• GIVEN DATA:
* * *

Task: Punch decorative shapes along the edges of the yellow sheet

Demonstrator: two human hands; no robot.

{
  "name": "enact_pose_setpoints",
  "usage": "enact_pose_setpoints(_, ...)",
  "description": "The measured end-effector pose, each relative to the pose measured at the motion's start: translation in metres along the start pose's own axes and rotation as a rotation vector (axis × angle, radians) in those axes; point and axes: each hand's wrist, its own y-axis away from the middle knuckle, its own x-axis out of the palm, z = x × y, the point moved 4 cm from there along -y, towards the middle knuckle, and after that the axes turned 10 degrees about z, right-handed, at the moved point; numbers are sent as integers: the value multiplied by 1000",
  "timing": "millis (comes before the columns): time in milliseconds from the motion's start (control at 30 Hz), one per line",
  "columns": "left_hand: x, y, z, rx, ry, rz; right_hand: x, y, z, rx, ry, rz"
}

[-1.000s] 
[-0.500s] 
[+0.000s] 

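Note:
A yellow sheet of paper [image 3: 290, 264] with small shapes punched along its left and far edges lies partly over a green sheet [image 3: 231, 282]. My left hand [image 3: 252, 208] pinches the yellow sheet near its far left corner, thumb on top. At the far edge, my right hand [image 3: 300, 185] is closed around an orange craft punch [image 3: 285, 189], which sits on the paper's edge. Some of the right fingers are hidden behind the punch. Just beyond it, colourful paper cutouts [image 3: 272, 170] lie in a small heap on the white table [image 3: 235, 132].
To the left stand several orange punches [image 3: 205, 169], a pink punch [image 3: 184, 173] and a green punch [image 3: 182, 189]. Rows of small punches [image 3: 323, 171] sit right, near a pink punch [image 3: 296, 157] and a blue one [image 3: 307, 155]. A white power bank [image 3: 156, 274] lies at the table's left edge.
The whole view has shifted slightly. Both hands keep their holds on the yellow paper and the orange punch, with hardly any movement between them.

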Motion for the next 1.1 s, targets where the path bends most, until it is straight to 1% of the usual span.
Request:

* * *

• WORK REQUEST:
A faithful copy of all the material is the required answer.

• ANSWER SPACE:
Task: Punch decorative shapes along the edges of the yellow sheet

Demonstrator: two human hands; no robot.

{
  "name": "enact_pose_setpoints",
  "usage": "enact_pose_setpoints(_, ...)",
  "description": "The measured end-effector pose, each relative to the pose measured at the motion's start: translation in metres along the start pose's own axes and rotation as a rotation vector (axis × angle, radians) in those axes; point and axes: each hand's wrist, its own y-axis away from the middle knuckle, its own x-axis out of the palm, z = x × y, the point moved 4 cm from there along -y, towards the middle knuckle, and after that the axes turned 10 degrees about z, right-handed, at the moved point; numbers are sent as integers: the value multiplied by 1000",
  "timing": "millis (comes before the columns): time in milliseconds from the motion's start (control at 30 Hz), one per line",
  "columns": "left_hand: x, y, z, rx, ry, rz; right_hand: x, y, z, rx, ry, rz"
}

[-1.000s] 
[-0.500s] 
[+0.000s] 

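Note:
A yellow sheet of paper [image 3: 290, 264] with small shapes punched along its left and far edges lies partly over a green sheet [image 3: 231, 282]. My left hand [image 3: 252, 208] pinches the yellow sheet near its far left corner, thumb on top. At the far edge, my right hand [image 3: 300, 185] is closed around an orange craft punch [image 3: 285, 189], which sits on the paper's edge. Some of the right fingers are hidden behind the punch. Just beyond it, colourful paper cutouts [image 3: 272, 170] lie in a small heap on the white table [image 3: 235, 132].
To the left stand several orange punches [image 3: 205, 169], a pink punch [image 3: 184, 173] and a green punch [image 3: 182, 189]. Rows of small punches [image 3: 323, 171] sit right, near a pink punch [image 3: 296, 157] and a blue one [image 3: 307, 155]. A white power bank [image 3: 156, 274] lies at the table's left edge.
The whole view has shifted slightly. Both hands keep their holds on the yellow paper and the orange punch, with hardly any movement between them.
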
Motion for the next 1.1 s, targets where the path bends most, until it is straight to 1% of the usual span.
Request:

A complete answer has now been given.